• **WORK TO COMPLETE**: Reproduce the full listing exactly.

• **DATASET SECTION**:
== Segment start ==

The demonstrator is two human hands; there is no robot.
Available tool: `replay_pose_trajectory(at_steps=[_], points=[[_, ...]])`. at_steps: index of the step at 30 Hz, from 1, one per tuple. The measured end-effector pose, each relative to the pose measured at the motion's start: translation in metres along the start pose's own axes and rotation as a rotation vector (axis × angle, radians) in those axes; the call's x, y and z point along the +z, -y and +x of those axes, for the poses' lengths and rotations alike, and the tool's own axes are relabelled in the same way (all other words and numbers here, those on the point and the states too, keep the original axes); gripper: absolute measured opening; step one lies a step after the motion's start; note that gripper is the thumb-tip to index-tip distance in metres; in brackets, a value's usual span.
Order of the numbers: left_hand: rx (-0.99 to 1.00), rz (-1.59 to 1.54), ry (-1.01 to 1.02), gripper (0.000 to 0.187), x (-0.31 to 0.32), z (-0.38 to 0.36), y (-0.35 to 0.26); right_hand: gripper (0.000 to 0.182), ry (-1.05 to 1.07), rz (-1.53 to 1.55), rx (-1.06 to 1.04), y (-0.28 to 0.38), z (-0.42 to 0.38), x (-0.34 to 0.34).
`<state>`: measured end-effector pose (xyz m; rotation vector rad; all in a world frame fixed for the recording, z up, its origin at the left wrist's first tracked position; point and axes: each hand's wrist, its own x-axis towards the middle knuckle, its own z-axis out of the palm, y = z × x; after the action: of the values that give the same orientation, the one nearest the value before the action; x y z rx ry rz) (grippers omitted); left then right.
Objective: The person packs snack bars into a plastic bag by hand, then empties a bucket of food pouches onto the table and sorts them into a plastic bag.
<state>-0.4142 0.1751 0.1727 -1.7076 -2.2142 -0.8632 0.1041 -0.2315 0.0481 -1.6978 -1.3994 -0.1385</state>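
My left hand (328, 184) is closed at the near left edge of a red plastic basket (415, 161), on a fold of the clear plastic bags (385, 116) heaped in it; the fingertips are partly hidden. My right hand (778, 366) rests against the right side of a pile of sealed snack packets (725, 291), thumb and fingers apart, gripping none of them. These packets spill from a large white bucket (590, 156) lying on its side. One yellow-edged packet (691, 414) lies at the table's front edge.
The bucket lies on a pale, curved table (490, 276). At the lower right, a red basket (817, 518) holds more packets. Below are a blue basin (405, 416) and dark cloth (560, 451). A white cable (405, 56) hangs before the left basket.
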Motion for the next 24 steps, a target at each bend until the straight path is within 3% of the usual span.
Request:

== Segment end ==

• **SOLUTION TO THIS EXERCISE**:
The demonstrator is two human hands; there is no robot.
Available tool: `replay_pose_trajectory(at_steps=[_], points=[[_, ...]])`. at_steps: index of the step at 30 Hz, from 1, one per tuple. The measured end-effector pose, each relative to the pose measured at the motion's start: translation in metres along the start pose's own axes and rotation as a rotation vector (axis × angle, radians) in those axes; the call's x, y and z point along the +z, -y and +x of those axes, for the poses' lengths and rotations alike, and the tool's own axes are relabelled in the same way (all other words and numbers here, those on the point and the states too, keep the original axes); gripper: absolute measured opening; step one lies a step after the motion's start; note that gripper is the thumb-tip to index-tip distance in metres; in brackets, a value's usual span.
Order of the numbers: left_hand: rx (-0.99 to 1.00), rz (-1.59 to 1.54), ry (-1.01 to 1.02), gripper (0.000 to 0.187), x (-0.31 to 0.32), z (-0.38 to 0.36), y (-0.35 to 0.26); right_hand: gripper (0.000 to 0.182), ry (-1.05 to 1.07), rz (-1.53 to 1.55), rx (-1.06 to 1.04), y (-0.28 to 0.38), z (-0.42 to 0.38), x (-0.34 to 0.34).
`<state>`: measured end-effector pose (xyz m; rotation vector rad; all in a world frame fixed for the recording, z up, its origin at the left wrist's first tracked position; point and axes: each hand's wrist, its own x-axis towards the middle knuckle, its own z-axis out of the palm, y = z × x; after the action: of the values that give the same orientation, the one nearest the value before the action; x y z rx ry rz) (grippers omitted); left then right.
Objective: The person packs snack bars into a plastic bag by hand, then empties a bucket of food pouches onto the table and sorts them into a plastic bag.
<state>-0.4142 0.1751 0.1727 -1.7076 -2.2142 -0.8632 0.1041 -0.2315 0.0481 -1.6978 -1.3994 -0.1385</state>
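My left hand (328, 184) is closed at the near left edge of a red plastic basket (415, 161), on a fold of the clear plastic bags (385, 116) heaped in it; the fingertips are partly hidden. My right hand (778, 366) rests against the right side of a pile of sealed snack packets (725, 291), thumb and fingers apart, gripping none of them. These packets spill from a large white bucket (590, 156) lying on its side. One yellow-edged packet (691, 414) lies at the table's front edge.
The bucket lies on a pale, curved table (490, 276). At the lower right, a red basket (817, 518) holds more packets. Below are a blue basin (405, 416) and dark cloth (560, 451). A white cable (405, 56) hangs before the left basket.
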Motion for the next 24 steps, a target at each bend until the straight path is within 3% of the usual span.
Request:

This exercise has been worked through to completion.